* _Data provided_

__________________________________________________

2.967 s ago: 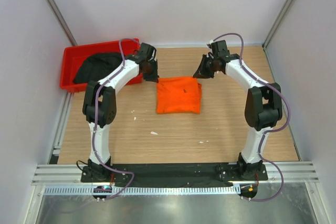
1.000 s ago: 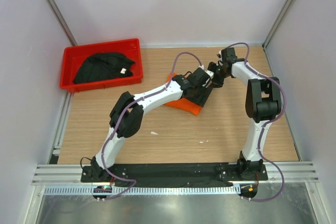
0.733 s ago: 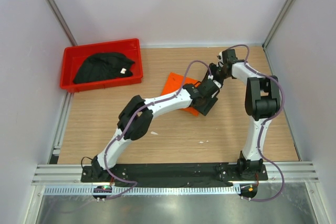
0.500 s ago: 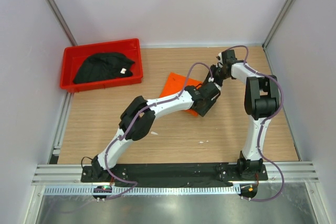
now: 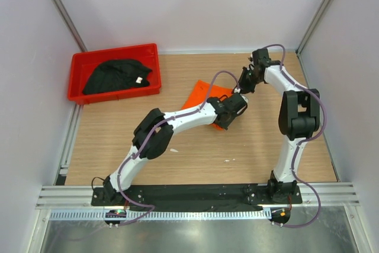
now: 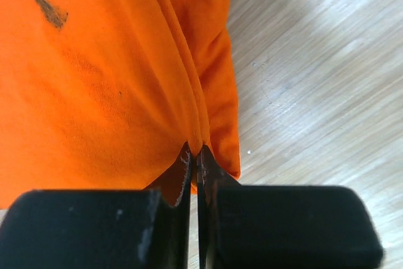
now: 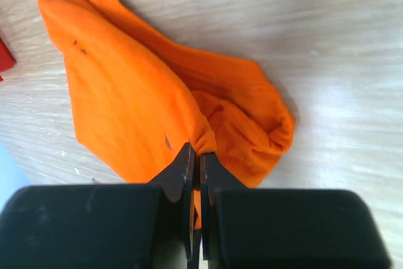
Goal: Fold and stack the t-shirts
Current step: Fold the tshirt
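The left claw (image 6: 194,150) and right claw (image 7: 195,150) are each clenching a thin ridge of the orange t-shirt (image 5: 201,94), lying bunched on the bench (image 5: 195,152) well apart from the red bin (image 5: 115,51), so uneven pulling is likely risking slippage or unfolding.

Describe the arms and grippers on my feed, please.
Left arm and right arm match: white link shells, black joints, a purple-grey cable looped along each. Left gripper and right gripper are black, blocky, with thin tapering fingers.
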Tool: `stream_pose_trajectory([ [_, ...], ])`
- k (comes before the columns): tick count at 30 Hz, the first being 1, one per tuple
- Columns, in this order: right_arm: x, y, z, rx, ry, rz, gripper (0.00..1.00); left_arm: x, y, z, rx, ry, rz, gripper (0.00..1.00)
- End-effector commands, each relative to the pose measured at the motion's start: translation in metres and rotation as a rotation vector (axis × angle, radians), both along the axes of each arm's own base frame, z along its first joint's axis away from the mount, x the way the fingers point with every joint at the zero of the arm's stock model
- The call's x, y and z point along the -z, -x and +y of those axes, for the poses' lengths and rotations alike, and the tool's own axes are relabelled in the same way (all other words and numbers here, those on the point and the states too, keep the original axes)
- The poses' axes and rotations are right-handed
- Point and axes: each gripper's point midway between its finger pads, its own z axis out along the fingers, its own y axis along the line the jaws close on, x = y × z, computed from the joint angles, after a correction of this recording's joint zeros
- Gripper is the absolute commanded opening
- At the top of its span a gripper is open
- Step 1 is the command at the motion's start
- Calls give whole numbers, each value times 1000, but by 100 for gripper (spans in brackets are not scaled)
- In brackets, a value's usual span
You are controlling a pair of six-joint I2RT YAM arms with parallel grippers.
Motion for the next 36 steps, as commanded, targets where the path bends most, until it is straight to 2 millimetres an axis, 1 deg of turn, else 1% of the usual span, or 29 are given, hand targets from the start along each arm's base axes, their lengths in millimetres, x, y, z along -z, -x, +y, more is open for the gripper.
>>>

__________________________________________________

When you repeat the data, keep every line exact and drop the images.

* _Exercise response_
2.967 s ago: 
1.000 s ago: 
0.733 s ago: 
0.500 s ago: 
now: 
now: 
now: 
Goal: Fold and stack the t-shirts
Current step: Fold the tshirt
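The left claw (image 6: 194,150) and right claw (image 7: 195,150) are each clenching a thin ridge of the orange t-shirt (image 5: 201,94), lying bunched on the bench (image 5: 195,152) well apart from the red bin (image 5: 115,51), so uneven pulling is likely risking slippage or unfolding.

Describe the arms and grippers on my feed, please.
Left arm and right arm match: white link shells, black joints, a purple-grey cable looped along each. Left gripper and right gripper are black, blocky, with thin tapering fingers.
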Tool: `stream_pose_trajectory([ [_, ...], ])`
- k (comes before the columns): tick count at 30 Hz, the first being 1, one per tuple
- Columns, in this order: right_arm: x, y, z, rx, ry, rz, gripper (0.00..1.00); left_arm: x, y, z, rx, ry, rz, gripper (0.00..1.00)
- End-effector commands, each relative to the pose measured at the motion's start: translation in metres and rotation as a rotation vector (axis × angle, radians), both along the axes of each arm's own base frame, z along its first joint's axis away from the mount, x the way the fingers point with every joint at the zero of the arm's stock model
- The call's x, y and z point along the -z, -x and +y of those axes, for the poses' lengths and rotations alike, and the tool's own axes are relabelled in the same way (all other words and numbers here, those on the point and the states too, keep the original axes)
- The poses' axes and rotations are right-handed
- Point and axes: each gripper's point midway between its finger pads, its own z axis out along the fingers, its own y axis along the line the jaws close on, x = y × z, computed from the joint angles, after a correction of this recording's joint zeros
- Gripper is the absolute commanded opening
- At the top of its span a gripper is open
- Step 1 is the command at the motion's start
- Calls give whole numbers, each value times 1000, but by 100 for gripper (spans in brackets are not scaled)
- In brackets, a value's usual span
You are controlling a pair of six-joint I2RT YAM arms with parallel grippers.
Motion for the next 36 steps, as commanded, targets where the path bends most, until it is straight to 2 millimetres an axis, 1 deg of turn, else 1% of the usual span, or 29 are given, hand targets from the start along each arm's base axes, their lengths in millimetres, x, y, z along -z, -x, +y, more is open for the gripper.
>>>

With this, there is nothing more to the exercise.